Many thanks and cheers for reading
Adam

5 Comments

Could you grab an image without the object (but with the support)? This could be a basis for extracting whatever object you place on the support..
Ian
Ian on 13 Apr 2013
Yes I could. Then somehow subtract the images from each other??
Cheers mate
Cedric
Cedric on 13 Apr 2013
Edited: Cedric on 14 Apr 2013
Yes, that's the idea. Any pixel of the image including the object that is not "close enough" to the corresponding pixel of the image with no object, defines the object.
Now I have little experience in image processing; I would be able to do it my way, but I am unable to tell you how to do it using proper techniques, so I would be interested as well in having Image Analyst's take on this matter.
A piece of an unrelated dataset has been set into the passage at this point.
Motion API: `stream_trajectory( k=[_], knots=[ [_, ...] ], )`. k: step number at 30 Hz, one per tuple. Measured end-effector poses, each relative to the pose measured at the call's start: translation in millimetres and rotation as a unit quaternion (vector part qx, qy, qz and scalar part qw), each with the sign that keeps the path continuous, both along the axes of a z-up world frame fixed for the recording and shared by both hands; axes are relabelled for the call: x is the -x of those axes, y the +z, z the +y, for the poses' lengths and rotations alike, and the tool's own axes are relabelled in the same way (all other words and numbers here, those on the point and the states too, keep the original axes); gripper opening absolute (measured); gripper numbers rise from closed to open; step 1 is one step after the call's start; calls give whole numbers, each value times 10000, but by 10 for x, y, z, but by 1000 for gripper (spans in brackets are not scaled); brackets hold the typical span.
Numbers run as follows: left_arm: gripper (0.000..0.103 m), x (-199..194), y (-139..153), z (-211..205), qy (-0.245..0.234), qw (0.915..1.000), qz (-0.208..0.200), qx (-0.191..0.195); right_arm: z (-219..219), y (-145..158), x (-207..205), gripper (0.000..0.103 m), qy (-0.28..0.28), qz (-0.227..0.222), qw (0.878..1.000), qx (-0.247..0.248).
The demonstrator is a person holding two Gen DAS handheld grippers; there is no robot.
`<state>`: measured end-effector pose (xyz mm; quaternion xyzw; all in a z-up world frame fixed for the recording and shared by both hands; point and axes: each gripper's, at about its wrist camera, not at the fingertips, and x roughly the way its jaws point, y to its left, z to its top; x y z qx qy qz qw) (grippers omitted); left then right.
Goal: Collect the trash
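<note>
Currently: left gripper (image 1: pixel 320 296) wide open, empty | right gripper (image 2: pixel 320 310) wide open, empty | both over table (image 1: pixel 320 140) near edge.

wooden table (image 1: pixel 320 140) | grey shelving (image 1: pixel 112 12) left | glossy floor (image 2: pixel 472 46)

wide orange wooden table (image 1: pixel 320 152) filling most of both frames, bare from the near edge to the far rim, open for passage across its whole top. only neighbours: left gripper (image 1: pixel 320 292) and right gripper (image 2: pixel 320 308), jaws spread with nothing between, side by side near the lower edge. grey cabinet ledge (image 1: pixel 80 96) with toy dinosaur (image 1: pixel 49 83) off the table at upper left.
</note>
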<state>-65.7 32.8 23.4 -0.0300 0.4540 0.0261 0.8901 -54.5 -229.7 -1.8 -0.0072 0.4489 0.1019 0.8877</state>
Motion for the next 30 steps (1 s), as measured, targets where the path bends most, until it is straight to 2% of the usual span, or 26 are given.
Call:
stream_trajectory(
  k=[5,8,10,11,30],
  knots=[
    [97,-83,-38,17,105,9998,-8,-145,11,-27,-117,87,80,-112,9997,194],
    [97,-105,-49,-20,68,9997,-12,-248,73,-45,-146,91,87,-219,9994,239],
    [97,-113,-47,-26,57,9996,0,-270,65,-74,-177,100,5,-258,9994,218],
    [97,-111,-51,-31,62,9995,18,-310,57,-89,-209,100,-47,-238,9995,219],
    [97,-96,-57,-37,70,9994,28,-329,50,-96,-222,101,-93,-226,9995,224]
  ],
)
PS: "my way" would be to set thresholds on the norm of differences between corresponding channels associated with both the image without and the image with the object.
If you can get a "blank shot" - an image without the object of interest in it - then that is certainly the way to go. Then just subtract and threshold.
diffImage = abs(double(grayImage) - double(backgroundImage));
binaryImage = diffImage > 4; % or whatever value you want.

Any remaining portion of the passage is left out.